### Problem details
Starting with the line below that holds "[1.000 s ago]" and stopping after the line that holds "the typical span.", transcribe the lines exactly, leaving out all pictures.

** Opening Task material block **

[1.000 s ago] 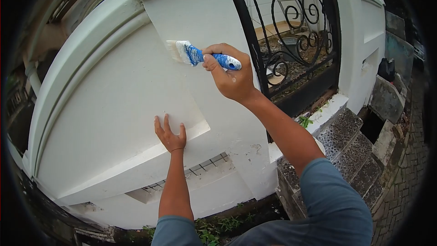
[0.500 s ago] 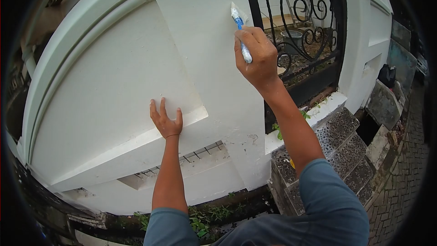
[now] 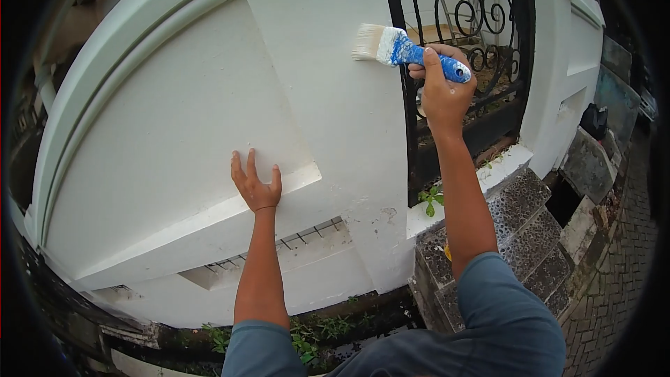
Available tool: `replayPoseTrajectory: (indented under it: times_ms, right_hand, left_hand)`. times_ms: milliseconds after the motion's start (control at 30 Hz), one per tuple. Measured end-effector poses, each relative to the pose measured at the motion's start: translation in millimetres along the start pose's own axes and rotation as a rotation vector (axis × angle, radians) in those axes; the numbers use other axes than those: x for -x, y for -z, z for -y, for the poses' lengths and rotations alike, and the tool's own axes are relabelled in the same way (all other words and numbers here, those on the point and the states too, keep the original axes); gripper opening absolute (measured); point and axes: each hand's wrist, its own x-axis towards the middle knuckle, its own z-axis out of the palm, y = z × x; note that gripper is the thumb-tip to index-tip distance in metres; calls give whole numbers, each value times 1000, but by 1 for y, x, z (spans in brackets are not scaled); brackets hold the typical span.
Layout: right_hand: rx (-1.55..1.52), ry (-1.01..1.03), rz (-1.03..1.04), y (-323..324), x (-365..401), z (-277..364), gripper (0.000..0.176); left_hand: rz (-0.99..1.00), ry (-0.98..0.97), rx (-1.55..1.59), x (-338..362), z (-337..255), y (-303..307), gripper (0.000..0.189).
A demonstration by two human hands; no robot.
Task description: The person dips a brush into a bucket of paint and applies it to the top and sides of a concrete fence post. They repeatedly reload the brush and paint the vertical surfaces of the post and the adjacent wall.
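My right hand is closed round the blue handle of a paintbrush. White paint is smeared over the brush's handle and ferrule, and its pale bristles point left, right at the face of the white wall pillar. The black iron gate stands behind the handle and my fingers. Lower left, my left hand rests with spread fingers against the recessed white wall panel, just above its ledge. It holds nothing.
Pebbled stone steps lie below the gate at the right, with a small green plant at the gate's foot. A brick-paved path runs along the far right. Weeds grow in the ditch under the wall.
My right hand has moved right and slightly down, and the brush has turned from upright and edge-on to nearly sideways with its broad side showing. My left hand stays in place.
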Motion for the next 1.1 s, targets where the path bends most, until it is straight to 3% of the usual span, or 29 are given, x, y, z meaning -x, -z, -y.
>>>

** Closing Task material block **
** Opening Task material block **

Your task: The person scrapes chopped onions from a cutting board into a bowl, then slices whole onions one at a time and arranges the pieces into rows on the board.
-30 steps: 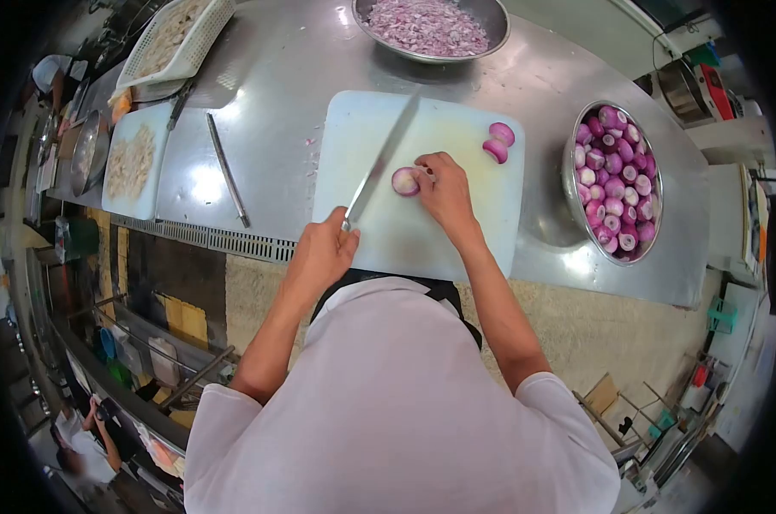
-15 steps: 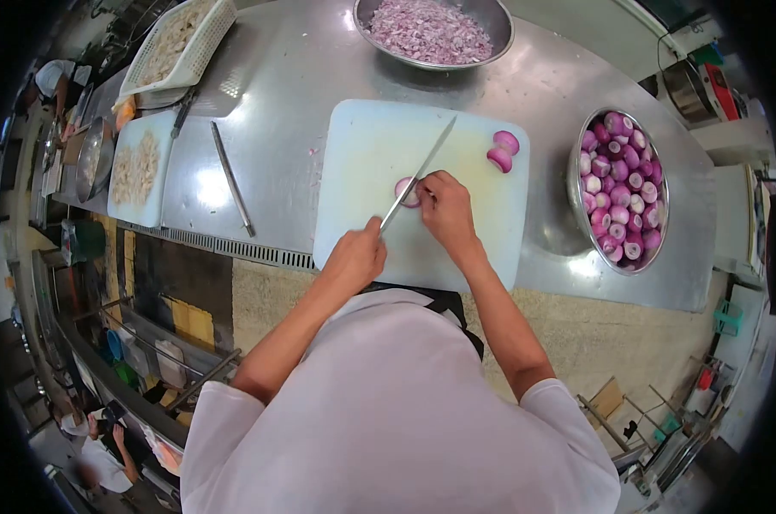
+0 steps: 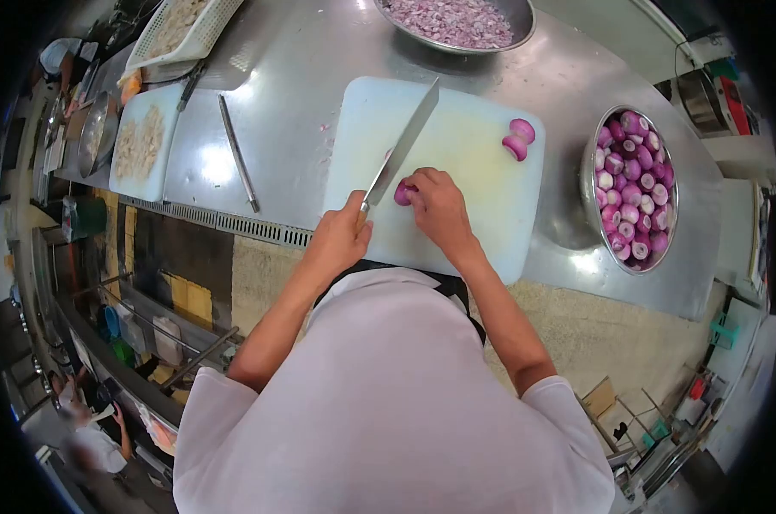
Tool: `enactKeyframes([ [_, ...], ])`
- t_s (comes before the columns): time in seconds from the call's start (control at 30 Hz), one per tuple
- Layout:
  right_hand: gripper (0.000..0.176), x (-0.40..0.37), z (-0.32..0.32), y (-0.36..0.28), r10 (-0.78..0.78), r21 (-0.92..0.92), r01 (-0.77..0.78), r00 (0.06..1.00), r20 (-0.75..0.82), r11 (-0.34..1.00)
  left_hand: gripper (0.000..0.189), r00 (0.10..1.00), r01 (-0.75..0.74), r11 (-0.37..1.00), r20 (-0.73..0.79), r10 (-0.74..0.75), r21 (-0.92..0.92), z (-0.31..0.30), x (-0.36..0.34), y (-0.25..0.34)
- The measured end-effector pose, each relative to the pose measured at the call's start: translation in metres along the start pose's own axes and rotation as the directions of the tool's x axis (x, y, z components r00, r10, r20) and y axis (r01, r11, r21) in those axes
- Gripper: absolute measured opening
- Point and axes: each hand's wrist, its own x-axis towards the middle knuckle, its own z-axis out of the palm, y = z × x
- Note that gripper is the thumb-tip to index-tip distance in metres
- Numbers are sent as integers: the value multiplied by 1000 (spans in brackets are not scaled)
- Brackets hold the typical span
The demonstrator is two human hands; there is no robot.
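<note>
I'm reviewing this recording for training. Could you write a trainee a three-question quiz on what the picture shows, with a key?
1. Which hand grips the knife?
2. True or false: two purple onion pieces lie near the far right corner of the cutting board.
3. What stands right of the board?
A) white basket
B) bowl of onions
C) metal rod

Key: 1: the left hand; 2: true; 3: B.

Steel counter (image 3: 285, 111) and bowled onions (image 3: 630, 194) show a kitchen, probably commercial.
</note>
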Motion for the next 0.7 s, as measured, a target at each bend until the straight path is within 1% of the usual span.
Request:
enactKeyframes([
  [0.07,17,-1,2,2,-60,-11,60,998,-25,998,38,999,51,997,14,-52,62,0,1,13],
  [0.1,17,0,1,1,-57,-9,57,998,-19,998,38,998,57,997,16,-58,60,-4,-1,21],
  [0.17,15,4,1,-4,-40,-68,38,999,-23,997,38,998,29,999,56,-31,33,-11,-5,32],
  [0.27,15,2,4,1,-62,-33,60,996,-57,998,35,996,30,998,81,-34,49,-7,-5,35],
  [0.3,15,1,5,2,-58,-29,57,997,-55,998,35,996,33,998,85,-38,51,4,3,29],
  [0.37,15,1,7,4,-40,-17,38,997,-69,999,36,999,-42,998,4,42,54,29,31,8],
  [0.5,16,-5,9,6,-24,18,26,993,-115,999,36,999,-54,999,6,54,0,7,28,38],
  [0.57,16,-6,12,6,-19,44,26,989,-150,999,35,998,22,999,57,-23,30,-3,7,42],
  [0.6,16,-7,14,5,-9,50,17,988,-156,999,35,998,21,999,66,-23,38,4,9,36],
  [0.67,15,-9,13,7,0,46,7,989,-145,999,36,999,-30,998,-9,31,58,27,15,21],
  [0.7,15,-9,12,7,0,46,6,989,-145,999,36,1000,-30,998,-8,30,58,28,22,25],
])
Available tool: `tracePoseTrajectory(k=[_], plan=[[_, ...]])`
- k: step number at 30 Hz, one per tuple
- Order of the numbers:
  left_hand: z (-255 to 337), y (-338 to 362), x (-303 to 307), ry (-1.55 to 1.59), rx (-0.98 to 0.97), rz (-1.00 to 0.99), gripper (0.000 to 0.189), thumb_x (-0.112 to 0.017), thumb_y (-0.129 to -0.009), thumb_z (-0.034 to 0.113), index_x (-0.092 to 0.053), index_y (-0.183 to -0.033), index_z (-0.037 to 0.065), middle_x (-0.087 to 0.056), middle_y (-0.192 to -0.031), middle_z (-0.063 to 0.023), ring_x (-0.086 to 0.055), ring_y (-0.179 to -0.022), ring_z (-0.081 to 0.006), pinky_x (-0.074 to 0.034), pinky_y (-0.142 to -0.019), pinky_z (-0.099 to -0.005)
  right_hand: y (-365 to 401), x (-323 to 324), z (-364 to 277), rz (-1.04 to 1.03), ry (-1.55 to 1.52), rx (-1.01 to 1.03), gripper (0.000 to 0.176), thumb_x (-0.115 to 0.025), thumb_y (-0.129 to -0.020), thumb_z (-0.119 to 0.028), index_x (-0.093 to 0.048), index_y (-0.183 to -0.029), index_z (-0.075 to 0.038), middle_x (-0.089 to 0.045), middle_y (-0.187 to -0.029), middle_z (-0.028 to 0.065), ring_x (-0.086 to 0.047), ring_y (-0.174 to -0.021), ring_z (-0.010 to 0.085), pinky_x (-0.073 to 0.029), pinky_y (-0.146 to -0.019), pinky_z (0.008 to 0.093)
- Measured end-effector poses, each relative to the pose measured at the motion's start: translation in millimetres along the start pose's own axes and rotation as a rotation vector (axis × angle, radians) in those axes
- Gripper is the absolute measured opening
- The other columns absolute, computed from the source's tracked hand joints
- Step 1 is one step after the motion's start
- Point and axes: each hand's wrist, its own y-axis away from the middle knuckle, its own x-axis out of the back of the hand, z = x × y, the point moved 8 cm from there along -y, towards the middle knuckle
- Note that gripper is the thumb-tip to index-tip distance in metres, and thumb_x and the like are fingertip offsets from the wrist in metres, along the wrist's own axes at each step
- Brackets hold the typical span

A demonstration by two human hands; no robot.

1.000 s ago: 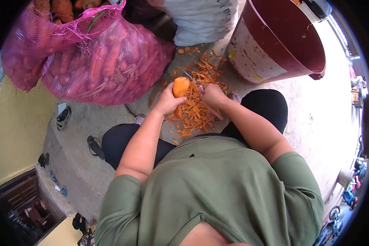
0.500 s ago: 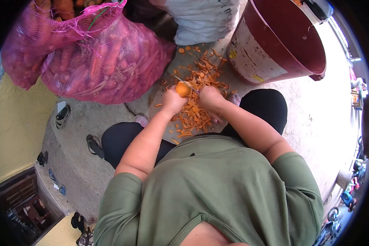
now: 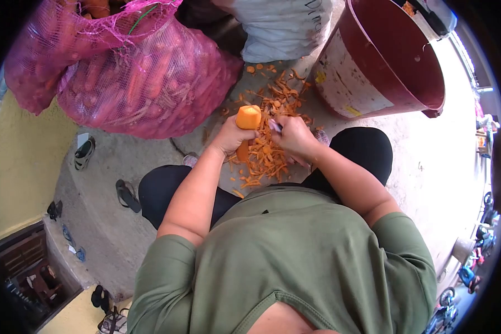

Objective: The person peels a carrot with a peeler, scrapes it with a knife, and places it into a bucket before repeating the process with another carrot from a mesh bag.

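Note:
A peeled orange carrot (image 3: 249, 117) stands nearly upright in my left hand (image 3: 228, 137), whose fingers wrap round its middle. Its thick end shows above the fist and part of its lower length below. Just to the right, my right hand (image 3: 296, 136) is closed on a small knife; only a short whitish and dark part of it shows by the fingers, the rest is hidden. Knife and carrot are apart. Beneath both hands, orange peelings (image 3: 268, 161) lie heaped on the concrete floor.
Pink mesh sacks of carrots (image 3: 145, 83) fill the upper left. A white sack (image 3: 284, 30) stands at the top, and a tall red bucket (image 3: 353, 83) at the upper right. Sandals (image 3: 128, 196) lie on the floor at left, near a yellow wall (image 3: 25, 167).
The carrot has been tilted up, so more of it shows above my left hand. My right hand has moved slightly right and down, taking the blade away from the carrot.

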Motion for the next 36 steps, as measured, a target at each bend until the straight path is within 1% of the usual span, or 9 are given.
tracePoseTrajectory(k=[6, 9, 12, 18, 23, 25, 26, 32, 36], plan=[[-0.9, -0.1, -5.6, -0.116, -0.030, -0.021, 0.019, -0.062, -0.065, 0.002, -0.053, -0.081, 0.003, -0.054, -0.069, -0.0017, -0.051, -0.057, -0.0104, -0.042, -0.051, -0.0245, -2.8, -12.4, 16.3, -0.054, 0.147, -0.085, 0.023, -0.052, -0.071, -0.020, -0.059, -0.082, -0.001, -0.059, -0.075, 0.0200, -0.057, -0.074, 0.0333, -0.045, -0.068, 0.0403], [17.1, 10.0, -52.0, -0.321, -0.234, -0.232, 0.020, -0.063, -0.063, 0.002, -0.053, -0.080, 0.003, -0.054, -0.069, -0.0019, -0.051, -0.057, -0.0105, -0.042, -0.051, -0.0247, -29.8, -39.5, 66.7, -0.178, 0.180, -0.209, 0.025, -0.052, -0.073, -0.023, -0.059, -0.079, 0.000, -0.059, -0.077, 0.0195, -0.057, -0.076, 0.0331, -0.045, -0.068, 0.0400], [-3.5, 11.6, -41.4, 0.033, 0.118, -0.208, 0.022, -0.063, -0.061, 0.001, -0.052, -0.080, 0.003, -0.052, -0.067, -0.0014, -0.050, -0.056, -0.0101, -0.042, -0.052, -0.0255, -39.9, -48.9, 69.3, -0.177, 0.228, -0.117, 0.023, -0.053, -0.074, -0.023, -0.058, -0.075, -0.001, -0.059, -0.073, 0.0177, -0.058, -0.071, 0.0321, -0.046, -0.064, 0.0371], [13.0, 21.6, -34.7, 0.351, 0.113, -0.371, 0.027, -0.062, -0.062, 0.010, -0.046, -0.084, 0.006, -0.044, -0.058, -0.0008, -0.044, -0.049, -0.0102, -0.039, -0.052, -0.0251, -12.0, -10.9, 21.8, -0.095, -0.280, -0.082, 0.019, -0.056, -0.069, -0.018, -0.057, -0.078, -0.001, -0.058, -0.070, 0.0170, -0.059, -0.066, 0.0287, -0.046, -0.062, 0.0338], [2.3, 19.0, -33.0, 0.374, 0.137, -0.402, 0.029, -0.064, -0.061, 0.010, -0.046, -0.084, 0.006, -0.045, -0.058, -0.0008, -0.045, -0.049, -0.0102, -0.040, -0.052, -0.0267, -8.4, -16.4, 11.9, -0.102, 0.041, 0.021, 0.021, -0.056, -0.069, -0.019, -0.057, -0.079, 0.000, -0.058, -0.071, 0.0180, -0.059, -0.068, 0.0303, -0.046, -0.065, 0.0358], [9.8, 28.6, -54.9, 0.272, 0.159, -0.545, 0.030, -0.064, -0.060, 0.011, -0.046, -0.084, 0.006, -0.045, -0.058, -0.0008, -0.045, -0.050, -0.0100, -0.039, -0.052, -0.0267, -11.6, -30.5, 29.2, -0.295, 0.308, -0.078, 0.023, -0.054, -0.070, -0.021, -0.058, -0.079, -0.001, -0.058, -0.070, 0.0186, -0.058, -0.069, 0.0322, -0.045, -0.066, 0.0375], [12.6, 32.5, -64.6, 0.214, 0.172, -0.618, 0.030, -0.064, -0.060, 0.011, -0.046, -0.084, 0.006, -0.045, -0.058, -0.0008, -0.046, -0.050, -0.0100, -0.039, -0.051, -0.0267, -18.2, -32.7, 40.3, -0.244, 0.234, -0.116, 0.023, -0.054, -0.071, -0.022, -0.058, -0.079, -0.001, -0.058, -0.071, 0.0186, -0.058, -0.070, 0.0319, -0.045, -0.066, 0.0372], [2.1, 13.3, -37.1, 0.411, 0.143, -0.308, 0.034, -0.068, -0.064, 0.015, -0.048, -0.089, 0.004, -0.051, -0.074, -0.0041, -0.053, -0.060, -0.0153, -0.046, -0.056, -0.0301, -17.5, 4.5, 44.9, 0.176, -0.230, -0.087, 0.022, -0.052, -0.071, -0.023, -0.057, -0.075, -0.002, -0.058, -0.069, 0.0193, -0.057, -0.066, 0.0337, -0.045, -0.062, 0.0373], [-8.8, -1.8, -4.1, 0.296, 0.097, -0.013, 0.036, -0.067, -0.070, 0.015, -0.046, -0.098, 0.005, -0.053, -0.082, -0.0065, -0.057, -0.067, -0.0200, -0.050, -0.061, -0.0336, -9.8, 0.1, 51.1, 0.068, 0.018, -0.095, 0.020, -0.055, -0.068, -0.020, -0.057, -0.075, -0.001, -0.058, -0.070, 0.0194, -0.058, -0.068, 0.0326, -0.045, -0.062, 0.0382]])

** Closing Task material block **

### Response to the task
[1.000 s ago] 
[0.500 s ago] 
[now] 
Available tool: `replayPoseTrajectory: (indented under it: times_ms, right_hand, left_hand)`. times_ms: milliseconds after the motion's start (control at 30 Hz), one per tuple. Measured end-effector poses, each relative to the pose measured at the motion's start: translation in millimetres along the start pose's own axes and rotation as a rotation vector (axis × angle, radians) in those axes; the numbers use other axes than those: x for -x, y for -z, z for -y, for the poses' lengths and rotations alike, and the tool's own axes are relabelled in the same way (all other words and numbers here, those on the point and the states too, keep the original axes); gripper opening absolute (measured); point and axes: each hand's wrist, its own x-axis towards the middle knuckle, its own z-axis out of the palm, y = z × x; note that gripper is the thumb-tip to index-tip distance in metres; calls give whole numbers, each value times 1000, but by 1 for y, x, z (spans in brackets are not scaled); brackets hold the typical span.

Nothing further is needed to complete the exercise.